Indico qui qualche considerazione su alcuni punti specifici del nuovo CAD senza pretese di esaustività. D’altronde la vastità del CAD, oltre 100 articoli, rende questo obiettivo troppo ambizioso. Mi limito quindi a queste poche considerazioni.
Prima considerazione: la introduzione dello SPID (Sistema Pubblico per la gestione della Identità Digitale) può avere un positivo impatto anche sull’esercizio dei diritti politici dei cittadini.
Infatti la introduzione, nel nuovo CAD, dello SPID prevista nelle modifiche dell’Art.64 combinato con le prescrizioni dell’articolo 9 dalla rubrica eloquente “Partecipazione democratica elettronica” apre chiaramente all’utilizzo della modalità elettronica nell’esercizio dei diritti politici. Questa possibilità non tanto per un futuro voto elettronico ma per altre possibilità quali la sottoscrizione di leggi di iniziativa popolare piuttosto che referendum su temi per i quali la PA ritiene necessario il coinvolgimento popolare.
E’ proprio questo quanto poi esplicitamente indica l’art.10 del nuovo CAD che, cito testualmente, riporta: “l’utilizzo,ove previsto e nell’ambito delle risorse disponibili a legislazione vigente, di forme di consultazione preventiva per via telematica sugli schemi di atto da adottare”.
In questo periodo di allontanamento dei cittadini dalle Istituzioni che si verifica con l’aumento dell’assenteismo alle urne aggiungere la possibilità di partecipare con lo strumento informatico da remoto ma con le identiche garanzie della firma cartacea può essere di reale aiuto alla nostra Democrazia.
Seconda osservazione: Le nuove disposizioni dell’articolo 3 ampliano e rafforzano i diritti di tutti di poter usare quanto previsto in questo CAD nei rapporti con le PA indicandone esplicitamente anche il procedimento amminstrativo e il suo relativo monitoraggio in modalità elettronica.
La precedente formulazione dell’articolo 3 limitava i diritti solo alle comunicazioni con le PA.
Mi sembra una vera inversione di tendenza e introduce l’obbligo, la definisco arditamente, dell’“inversione della prova”: se il cittadino vuole usare uno strumento previsto nel CAD e la PA non è pronta allora è la PA che si deve adeguare.

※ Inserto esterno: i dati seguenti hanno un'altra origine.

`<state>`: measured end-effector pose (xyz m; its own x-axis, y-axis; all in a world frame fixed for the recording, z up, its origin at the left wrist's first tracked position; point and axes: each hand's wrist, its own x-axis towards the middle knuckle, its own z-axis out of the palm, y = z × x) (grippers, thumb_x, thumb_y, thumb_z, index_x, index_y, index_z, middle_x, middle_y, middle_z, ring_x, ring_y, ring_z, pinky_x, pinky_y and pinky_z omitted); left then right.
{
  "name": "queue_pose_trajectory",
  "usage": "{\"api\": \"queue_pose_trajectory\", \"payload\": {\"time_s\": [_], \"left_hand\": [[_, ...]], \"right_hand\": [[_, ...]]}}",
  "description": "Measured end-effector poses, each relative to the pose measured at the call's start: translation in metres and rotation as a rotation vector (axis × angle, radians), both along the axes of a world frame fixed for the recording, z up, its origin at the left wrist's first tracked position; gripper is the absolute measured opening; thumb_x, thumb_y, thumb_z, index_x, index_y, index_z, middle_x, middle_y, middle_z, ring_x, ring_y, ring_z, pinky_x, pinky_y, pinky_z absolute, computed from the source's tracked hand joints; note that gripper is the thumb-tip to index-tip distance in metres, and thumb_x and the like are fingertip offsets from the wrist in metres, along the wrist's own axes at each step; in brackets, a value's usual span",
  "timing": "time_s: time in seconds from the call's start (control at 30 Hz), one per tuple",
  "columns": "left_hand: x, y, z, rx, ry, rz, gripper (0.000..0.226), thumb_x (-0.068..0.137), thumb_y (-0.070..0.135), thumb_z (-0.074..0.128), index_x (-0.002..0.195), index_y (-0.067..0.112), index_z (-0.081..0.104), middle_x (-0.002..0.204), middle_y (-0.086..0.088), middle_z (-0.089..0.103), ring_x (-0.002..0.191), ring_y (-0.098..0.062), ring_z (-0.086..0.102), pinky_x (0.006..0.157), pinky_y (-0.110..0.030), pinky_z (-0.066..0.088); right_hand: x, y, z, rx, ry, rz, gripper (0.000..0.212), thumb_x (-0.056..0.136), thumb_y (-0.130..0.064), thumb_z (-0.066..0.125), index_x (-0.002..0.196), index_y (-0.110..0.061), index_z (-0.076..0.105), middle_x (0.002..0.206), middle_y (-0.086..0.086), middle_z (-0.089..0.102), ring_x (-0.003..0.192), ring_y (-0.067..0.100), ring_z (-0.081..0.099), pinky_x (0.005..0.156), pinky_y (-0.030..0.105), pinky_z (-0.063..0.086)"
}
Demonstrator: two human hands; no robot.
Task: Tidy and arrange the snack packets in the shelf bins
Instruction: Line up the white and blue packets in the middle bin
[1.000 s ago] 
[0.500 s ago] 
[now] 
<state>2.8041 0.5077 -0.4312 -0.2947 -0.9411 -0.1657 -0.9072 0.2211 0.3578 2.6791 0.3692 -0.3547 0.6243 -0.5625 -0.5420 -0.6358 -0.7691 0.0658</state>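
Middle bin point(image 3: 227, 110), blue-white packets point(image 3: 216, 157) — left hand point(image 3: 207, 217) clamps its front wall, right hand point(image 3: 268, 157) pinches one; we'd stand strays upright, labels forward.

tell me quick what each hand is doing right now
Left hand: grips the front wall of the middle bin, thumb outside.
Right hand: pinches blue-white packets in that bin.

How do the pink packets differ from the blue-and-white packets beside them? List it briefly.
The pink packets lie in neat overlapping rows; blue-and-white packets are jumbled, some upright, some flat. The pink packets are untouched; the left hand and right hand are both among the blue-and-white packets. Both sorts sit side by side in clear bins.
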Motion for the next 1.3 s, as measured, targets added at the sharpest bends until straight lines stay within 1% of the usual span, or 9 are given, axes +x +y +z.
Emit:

E’ immaginabile che queste disposizioni hanno avuto e continueranno ad avere profonde resistenze da parte delle varie PA. Non credo per mere difficoltà tecniche (che pure ci potranno essere in alcuni casi) ma per ritardi culturali presenti nelle PA e anche per l’impatto economico che tutto questo potrà avere. E’ ovvio , per esempio, che mantenere il classico canale comunicativo e informativo con l’utenza legato allo sportello fisico a cui aggiungere quello informatico rappresenta un maggior costo che per ora era limitato alle comunicazioni. Molte aziende private hanno optato per l’unico sportello informatico e telefonico facendo scomparire lo sportello fisico proprio per ridurre i costi. Le PA penso che non possano assolutamente farlo. Almeno per ora.
Una ultima osservazione: sarebbe stato necessario maggiore dettaglio almeno a livello di criteri guida sul tema della conservazione dei documenti e sulla loro sicurezza. Mi riferisco all’articolo 44 dove pure sono stati aumentati i punti elencati che rappresentano gli obblighi che le PA hanno nel mantenere questi dati. Non si è però affrontato il tema del loro immagazzinamento fisico. Con lo storage nel cloud, che garantisce la loro continua disponibilità, questa opzione è allettante. E’ però garanzia sufficiente sulla loro riservatezza se questa soluzione di storage si basa su server presenti fisicamente fuori dal territorio nazionale? I dati delle PA e degli utenti delle PA sono veri e propri Big Data e la loro diffusione è un tema sensibile per la vita di tutti noi.
A dire il vero vi è un rimando a norme tecniche di cui all’articolo 71 che verranno quindi definite col contributo di Ministeri e dell’AgID. Ci saremmo però sentiti tutti più garantiti se alcuni aspetti (e ne ho citato solo uno) fossero esplicitamente indicati in una legge dello Stato quale questo decreto legislativo n.179 del 26 agosto 2016.